#### What you should do:
Your response should contain each line of the data that includes "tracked".

#### Recorded data:
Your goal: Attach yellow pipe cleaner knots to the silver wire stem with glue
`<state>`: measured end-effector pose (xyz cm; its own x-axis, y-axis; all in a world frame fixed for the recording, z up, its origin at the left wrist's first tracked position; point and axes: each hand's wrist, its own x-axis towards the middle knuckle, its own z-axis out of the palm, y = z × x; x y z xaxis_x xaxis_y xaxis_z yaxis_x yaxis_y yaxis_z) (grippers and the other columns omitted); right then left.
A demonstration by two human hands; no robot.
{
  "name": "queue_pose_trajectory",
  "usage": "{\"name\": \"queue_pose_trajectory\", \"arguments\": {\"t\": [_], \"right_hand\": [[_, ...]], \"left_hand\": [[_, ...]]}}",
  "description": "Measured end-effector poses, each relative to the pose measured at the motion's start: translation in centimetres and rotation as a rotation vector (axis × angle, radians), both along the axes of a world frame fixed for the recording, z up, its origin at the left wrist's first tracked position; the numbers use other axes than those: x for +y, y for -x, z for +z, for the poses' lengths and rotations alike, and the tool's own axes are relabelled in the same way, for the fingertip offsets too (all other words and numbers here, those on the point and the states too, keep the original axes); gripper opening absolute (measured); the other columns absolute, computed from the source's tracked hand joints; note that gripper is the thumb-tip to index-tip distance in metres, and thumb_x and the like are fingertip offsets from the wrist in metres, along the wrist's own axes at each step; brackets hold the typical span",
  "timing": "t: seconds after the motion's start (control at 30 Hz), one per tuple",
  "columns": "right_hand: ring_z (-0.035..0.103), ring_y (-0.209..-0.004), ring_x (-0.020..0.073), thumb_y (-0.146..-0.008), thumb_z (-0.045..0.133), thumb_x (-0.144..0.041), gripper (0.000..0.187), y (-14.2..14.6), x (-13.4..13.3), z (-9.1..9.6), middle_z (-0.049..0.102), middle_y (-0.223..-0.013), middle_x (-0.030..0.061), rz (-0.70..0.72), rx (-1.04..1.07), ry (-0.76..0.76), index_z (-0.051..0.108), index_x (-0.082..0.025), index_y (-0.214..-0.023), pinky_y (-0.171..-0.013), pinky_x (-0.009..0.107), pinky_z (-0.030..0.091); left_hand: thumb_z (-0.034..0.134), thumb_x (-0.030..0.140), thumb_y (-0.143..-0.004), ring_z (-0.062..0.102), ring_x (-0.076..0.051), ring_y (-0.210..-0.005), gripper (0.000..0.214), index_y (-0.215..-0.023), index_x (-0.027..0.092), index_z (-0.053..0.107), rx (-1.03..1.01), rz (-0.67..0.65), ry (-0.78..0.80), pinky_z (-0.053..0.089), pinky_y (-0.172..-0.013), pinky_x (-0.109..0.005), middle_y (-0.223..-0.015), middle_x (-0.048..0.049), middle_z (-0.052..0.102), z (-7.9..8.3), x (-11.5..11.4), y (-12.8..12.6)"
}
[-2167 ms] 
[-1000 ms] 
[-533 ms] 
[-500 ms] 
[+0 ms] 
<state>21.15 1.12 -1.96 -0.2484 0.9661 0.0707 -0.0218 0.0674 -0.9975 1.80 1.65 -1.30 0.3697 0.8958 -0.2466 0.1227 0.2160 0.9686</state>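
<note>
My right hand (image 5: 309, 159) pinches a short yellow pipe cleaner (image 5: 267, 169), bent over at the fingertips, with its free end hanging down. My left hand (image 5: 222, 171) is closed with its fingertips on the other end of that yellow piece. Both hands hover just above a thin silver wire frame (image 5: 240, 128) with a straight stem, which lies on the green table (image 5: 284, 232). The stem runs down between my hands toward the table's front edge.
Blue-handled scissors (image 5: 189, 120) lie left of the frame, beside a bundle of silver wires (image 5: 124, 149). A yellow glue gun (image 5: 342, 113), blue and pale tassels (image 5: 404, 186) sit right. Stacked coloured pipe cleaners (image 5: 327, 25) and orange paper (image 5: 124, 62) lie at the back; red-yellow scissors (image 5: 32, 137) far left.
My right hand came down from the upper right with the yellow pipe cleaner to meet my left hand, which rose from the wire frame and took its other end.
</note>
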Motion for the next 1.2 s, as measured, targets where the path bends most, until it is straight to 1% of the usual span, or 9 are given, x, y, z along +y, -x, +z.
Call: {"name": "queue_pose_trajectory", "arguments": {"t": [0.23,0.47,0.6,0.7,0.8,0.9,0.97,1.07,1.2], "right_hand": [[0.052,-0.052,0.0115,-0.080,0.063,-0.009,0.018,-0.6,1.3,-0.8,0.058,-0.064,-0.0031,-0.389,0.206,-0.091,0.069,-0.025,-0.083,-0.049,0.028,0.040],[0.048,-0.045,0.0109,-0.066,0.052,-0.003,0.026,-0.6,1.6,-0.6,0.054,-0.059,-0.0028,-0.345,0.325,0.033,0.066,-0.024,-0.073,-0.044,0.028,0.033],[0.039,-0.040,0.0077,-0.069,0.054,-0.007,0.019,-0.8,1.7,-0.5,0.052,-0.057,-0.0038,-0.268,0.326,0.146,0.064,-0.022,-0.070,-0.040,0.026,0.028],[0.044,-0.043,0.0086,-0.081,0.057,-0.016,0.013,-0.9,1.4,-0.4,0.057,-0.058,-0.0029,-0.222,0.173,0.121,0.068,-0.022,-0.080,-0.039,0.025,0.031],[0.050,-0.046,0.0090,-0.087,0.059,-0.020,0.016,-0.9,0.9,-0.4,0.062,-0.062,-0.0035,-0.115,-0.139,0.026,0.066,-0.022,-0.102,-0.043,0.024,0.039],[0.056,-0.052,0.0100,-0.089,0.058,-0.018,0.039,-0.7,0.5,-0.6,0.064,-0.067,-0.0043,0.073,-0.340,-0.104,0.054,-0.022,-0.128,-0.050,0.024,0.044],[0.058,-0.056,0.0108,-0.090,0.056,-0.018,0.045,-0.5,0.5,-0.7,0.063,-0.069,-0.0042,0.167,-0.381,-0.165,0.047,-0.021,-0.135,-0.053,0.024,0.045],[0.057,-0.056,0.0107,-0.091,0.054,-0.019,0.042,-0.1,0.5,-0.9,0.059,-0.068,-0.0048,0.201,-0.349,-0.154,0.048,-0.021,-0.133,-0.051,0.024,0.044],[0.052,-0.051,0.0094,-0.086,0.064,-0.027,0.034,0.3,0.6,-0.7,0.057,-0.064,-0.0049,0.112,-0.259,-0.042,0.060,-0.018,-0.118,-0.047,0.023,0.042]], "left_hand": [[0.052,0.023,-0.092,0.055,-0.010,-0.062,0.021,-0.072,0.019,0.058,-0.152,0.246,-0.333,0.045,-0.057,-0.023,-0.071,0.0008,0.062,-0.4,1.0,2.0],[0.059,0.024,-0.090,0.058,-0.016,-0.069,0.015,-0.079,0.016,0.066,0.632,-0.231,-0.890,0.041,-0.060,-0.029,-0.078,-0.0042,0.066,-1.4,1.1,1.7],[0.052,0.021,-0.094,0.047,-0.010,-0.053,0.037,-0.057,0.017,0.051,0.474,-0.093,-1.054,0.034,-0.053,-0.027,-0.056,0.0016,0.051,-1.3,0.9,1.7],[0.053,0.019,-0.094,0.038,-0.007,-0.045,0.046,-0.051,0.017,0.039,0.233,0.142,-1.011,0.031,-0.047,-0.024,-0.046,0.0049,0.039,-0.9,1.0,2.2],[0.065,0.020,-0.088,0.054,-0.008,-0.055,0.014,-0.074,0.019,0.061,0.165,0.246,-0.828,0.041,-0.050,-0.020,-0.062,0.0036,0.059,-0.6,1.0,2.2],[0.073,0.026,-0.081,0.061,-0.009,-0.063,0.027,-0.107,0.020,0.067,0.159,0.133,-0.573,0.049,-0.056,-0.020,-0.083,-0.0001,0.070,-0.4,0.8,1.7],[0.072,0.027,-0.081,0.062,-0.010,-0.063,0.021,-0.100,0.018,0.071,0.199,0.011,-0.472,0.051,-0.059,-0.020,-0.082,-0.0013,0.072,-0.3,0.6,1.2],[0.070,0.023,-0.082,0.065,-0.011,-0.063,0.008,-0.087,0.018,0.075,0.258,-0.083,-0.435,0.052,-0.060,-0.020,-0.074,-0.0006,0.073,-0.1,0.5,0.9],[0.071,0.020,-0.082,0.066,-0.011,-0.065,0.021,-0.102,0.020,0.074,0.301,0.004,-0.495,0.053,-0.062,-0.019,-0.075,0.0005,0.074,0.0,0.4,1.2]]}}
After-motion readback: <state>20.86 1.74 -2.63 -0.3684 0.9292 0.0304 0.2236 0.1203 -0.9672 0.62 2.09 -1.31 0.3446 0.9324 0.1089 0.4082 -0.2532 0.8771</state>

#### Written solution:
`<state>`: measured end-effector pose (xyz cm; its own x-axis, y-axis; all in a world frame fixed for the recording, z up, its origin at the left wrist's first tracked position; point and axes: each hand's wrist, its own x-axis towards the middle knuckle, its own z-axis out of the palm, y = z × x; x y z xaxis_x xaxis_y xaxis_z yaxis_x yaxis_y yaxis_z) (grippers and the other columns omitted); right then left.
  "description": "Measured end-effector poses, each relative to the pose measured at the motion's start: translation in centimetres and rotation as a rotation vector (axis × angle, radians), both along the axes of a world frame fixed for the recording, z up, its origin at the left wrist's first tracked position; the numbers use other axes than those: x for +y, y for -x, z for +z, for the poses' lengths and rotations alike, and the tool's own axes are relabelled in the same way, for the fingertip offsets too (all other words and numbers here, those on the point and the states too, keep the original axes); gripper opening absolute (measured); the other columns absolute, computed from the source's tracked hand joints; note that gripper is the thumb-tip to index-tip distance in metres, and thumb_x and the like are fingertip offsets from the wrist in metres, along the wrist's own axes at each step; brackets hold the typical span",

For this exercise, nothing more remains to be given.